K18 TripleBright Goes After the Real Reason Blonde Turns Brassy

K18 just dropped a new purple shampoo called TripleBright Oxidation Defense, and before you roll your eyes at another violet bottle hitting the shelf, this one is worth a closer look. The whole pitch is that traditional purple shampoo has been treating the symptom while ignoring the disease, and K18 built TripleBright to go after the actual cause of brassy blonde. For anyone who does color behind the chair, that is a meaningful claim, so let us break down what is real here and what it means for your clients.

K18 TripleBright Oxidation Defense Purple Shampoo bottle

Image courtesy of K18 via k18hair.com

The Problem With Regular Purple Shampoo

Every colorist knows the cycle. You lift a client to a gorgeous cool blonde, they love it, they walk out, and three weeks later they are texting you a photo of orange roots and brassy mid lengths asking what happened. The standard answer has always been to send them home with a purple shampoo to deposit violet pigment and cancel out the yellow. That works in the moment, but it is basically makeup for hair. It sits on top, it fades, and the brass keeps coming back because the thing causing it never went anywhere.

K18 is arguing that the real culprit is oxidation. The metals and minerals in unfiltered tap water, things like copper, iron, and calcium, latch onto the hair. Then when that hair meets oxygen, UV rays, or the heat from a blow dryer and hot tools, those metals oxidize and pull the blonde toward orange. So your client is not imagining things and you did not do anything wrong. Their shower water has been quietly sabotaging your work the whole time.

What TripleBright Actually Does

The name points to a three part system. First, there is an ionic detox that the brand says strips up to three months of brass causing hard water and mineral buildup in a single wash. That is the part that sets it apart from a normal toning shampoo, because it is removing the buildup rather than coating over it. Second, there is an optimized violet pigment that still neutralizes existing yellow tones, so you get the immediate brightening clients expect from a purple shampoo. Third, a biopolymer helps keep metals and minerals from reattaching during future washes, which is the defense part of the oxidation defense name.

The combination matters because it addresses both the past and the future in one product. You clean out what is already built up, you tone what is showing now, and you put up a barrier against the next round. That is a smarter loop than the deposit and fade cycle clients have been stuck in.

The Detail Clients Will Actually Care About

Here is the part to flag for your blonde clients who have been burned before. K18 says TripleBright neutralizes brass without turning hair purple.

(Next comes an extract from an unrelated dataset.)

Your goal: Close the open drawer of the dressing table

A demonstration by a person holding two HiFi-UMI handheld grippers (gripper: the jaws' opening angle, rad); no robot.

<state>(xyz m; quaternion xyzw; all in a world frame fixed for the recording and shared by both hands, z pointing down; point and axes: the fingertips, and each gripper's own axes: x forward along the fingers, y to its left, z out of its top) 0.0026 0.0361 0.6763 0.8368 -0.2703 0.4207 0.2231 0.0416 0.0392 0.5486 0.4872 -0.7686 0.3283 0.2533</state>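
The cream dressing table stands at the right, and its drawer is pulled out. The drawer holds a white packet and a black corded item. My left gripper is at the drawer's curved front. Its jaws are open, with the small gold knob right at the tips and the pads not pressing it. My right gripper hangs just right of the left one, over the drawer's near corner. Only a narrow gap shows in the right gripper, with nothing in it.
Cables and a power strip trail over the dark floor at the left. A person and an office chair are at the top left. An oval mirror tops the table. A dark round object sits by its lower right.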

Anyone who has handled a client crying about violet patches after they left a purple shampoo on too long knows why that line is in the press release. It is not a color depositing toner doing basic correction, so the risk of overdoing it and going lavender is much lower. That alone makes it an easier recommendation for clients to use at home without supervision.

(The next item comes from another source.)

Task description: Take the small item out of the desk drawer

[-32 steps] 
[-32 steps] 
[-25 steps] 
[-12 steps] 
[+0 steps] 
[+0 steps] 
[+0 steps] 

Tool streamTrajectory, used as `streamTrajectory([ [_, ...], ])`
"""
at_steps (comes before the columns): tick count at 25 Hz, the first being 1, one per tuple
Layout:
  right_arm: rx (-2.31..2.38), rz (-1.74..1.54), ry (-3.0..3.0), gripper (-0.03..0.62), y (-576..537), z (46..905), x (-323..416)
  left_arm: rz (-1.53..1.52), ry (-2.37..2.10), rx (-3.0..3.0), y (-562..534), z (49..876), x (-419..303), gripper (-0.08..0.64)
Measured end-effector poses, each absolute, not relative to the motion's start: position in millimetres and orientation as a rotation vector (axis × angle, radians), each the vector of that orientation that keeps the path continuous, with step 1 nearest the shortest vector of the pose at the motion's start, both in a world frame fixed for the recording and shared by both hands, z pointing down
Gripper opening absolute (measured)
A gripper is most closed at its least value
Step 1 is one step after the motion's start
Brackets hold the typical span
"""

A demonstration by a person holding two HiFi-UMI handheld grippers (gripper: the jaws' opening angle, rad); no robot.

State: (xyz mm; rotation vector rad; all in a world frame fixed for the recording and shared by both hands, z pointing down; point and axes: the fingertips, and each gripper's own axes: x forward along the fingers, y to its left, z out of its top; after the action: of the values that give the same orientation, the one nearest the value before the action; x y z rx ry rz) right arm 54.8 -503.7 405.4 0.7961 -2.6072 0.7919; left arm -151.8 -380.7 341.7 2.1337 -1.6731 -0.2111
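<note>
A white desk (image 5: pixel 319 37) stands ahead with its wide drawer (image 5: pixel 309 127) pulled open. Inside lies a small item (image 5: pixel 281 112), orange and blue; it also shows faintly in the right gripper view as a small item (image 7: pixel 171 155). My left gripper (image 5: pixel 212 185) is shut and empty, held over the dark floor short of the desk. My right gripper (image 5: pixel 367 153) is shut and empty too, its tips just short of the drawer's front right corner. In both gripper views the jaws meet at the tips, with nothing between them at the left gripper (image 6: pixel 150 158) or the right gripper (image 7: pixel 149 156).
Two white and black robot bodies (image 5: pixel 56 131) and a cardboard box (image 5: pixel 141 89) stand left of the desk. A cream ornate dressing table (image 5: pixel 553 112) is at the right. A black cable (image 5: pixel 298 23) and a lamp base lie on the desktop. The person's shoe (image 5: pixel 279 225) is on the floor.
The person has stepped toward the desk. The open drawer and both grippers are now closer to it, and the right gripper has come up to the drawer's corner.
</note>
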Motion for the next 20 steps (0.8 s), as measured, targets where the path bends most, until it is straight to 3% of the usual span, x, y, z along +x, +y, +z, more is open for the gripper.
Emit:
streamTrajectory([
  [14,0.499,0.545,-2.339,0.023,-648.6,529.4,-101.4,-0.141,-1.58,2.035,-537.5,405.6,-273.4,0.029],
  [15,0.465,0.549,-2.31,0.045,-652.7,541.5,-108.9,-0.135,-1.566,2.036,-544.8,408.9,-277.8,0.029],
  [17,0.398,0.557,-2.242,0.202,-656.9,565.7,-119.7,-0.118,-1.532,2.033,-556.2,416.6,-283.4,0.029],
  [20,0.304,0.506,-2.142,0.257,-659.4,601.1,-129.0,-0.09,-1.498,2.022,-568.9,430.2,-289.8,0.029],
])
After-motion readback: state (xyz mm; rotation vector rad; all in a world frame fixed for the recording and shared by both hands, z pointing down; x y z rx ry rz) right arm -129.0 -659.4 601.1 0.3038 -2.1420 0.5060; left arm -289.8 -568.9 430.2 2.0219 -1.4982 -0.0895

K18 recommends two to three pumps on wet hair, distributed evenly and lathered from roots to ends. Simple enough that your clients will not mess it up, which is exactly what you want from any product you send out the door with your name attached to it.

Why This Belongs On Your Radar

Scalp and water health have been building as a real conversation in professional hair for a while now, and this launch lands right in the middle of it. Clients are getting more educated about hard water, filtered showerheads, and what is actually happening to their hair between salon visits. A product that ties brass control to mineral buildup gives you a more credible story to tell at the chair than just here is a purple shampoo, use it twice a week.

Whether TripleBright lives up to every claim is something you will figure out once it is in your hands and on your clients. But the thinking behind it is sound, and it reflects where professional haircare is heading, which is toward products that solve the root cause instead of dressing up the result. For colorists whose whole reputation rides on blonde that stays bright, that is a direction worth paying attention to.